Долго молчали. Лора курила и разглядывала цветы на клеенке.
– Выходи за Козлика, – вдруг тихо сказала Янина Васильевна. – Выходи! Не пожалеешь! Он же талант великий! С таким будущим! И к Катюхе как к родной! Ведь вырастил ее вместе с нами! И тебя, дуру безмозглую, столько лет любит…
– Мам! Ты это серьезно? – прошептала Лора. – Нет, ты мне ответь – ты все это говоришь на полном серьезе? В уме и твердой памяти? За Козлика? Замуж? Потому что любит и потому что к Катьке? За него? Надеть свадебное платье, заказать ужин в ресторане, целоваться под крики «горько» и вечером лечь с ним в постель? Готовить ему завтрак и ждать с работы? Гладить ему рубашки, ужинать, смотреть телевизор и ночью снова – в постель? Мам! Ты это все серьезно или ты пошутила?
Мать подняла на нее глаза:
– Пошутила, Лора. Разумеется, пошутила. Смешно, правда?
Дочь кивнула:
– Смешно.
– Ну и посмейся, милая! Похохочи. Надо мной посмейся. Над Козликом. – Мать встала и пошла прочь из комнаты.

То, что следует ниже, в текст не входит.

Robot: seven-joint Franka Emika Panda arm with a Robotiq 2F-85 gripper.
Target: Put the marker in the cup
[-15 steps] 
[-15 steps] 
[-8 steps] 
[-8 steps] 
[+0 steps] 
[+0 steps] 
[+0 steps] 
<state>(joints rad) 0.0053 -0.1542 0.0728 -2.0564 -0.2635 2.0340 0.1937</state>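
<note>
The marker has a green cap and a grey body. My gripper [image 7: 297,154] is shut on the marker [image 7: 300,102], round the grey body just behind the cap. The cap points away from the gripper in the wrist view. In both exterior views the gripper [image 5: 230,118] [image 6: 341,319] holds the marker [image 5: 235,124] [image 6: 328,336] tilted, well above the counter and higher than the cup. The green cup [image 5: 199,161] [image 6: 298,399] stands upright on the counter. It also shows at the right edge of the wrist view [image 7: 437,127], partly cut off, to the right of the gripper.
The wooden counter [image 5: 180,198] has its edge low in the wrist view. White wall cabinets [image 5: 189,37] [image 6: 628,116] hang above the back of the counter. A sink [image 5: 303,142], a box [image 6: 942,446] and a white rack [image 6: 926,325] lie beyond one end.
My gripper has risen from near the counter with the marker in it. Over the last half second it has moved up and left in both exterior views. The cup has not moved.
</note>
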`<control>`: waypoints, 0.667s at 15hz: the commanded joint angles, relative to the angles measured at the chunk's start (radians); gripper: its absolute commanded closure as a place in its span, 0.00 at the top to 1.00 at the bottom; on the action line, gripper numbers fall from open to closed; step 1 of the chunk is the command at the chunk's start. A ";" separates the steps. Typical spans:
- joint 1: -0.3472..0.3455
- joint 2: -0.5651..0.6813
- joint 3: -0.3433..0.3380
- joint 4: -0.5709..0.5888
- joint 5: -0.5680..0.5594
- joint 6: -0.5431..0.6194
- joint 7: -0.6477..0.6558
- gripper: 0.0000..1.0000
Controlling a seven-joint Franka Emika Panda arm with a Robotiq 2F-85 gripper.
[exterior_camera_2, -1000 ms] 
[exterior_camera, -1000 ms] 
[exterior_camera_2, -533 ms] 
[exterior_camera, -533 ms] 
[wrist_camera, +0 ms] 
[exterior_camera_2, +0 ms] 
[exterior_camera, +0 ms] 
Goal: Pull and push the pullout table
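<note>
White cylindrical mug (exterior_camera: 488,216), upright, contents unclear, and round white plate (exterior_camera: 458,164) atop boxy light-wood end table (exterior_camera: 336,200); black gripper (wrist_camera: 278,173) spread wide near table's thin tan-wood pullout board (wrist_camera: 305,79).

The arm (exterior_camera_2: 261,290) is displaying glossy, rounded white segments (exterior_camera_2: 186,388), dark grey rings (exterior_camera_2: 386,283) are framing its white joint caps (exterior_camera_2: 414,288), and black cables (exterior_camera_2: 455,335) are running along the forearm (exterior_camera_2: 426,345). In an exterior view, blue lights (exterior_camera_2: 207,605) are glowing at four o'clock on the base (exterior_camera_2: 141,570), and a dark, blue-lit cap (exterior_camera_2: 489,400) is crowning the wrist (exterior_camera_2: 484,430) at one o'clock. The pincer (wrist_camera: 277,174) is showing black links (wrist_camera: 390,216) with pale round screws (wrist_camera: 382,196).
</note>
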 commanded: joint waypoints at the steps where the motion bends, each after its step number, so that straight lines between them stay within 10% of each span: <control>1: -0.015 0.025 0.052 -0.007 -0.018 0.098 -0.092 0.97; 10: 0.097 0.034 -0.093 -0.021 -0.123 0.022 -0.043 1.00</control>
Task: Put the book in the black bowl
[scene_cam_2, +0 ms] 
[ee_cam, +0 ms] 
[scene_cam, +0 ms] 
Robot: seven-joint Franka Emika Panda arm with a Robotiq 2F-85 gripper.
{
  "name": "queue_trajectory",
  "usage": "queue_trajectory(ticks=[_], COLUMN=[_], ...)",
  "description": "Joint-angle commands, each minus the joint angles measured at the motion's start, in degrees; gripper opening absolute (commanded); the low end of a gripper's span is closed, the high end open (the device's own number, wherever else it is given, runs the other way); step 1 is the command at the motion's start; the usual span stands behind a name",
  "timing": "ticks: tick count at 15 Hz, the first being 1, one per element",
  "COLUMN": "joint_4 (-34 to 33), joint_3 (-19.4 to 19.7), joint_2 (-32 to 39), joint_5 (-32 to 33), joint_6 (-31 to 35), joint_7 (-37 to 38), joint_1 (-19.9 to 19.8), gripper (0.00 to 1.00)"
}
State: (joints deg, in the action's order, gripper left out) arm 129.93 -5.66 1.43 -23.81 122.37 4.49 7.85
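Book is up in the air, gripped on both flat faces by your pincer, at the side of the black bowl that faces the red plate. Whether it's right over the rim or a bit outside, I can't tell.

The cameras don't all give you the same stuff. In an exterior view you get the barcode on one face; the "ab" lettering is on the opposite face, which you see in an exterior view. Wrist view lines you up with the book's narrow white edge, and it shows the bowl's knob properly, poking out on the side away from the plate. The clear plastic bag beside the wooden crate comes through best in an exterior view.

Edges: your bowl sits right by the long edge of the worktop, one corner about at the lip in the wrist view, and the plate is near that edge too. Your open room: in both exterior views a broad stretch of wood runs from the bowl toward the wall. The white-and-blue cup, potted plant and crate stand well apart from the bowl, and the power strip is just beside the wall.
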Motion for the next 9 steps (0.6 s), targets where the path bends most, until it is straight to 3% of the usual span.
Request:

У двери обернулась: – А вот над собой – поплачь. – И уже из коридора добавила: – Если ума хватит.
– Старая дура, – прошептала вслед матери Лора и почему-то расплакалась.
Первый серьезный разговор с Володькой произошел примерно через три года – когда Лора обнаружила свою беременность.
Он выслушал ее спокойно, не перебивая, потом подошел к окну, просвистел «чижика-пыжика» и обернулся:
– Рожай, Лорка! Хочешь – рожай! Запретить этого я тебе не могу. Твоя жизнь. Девок своих не брошу – они без меня не справятся. А тебе – помогу. Чем смогу, разумеется. – И он широко улыбнулся.
– Ясно, – отозвалась Лора. – Я подумаю. Хорошо, что уточнил про «мою» жизнь. Вопросов нет.
– А разве они были? – удивился Володька.
– Уйди, пожалуйста! – попросила она.
Он кивнул:
– Примешь решение – звони. – И уточнил: – Сама.
Решение Лора приняла и через неделю поехала в больницу.
Позвонила Володьке через пару дней. Он приехал, все понял и выгрузил из портфеля апельсины и яблочный сок.
– Остаться на ночь? – спросил он.
Она мотнула головой:
– Иди, чтобы без тебя не пропали.
Он вздохнул, развел руками и вышел в прихожую.
Надо было перебираться в Москву – Катьке предстояло идти в первый класс. Понимая, что вместе не уживутся, профессор Князев купил дочери кооперативную квартиру. Маленькую, в свежей панельке у черта на рогах – в новом районе с громким названием Теплый Стан.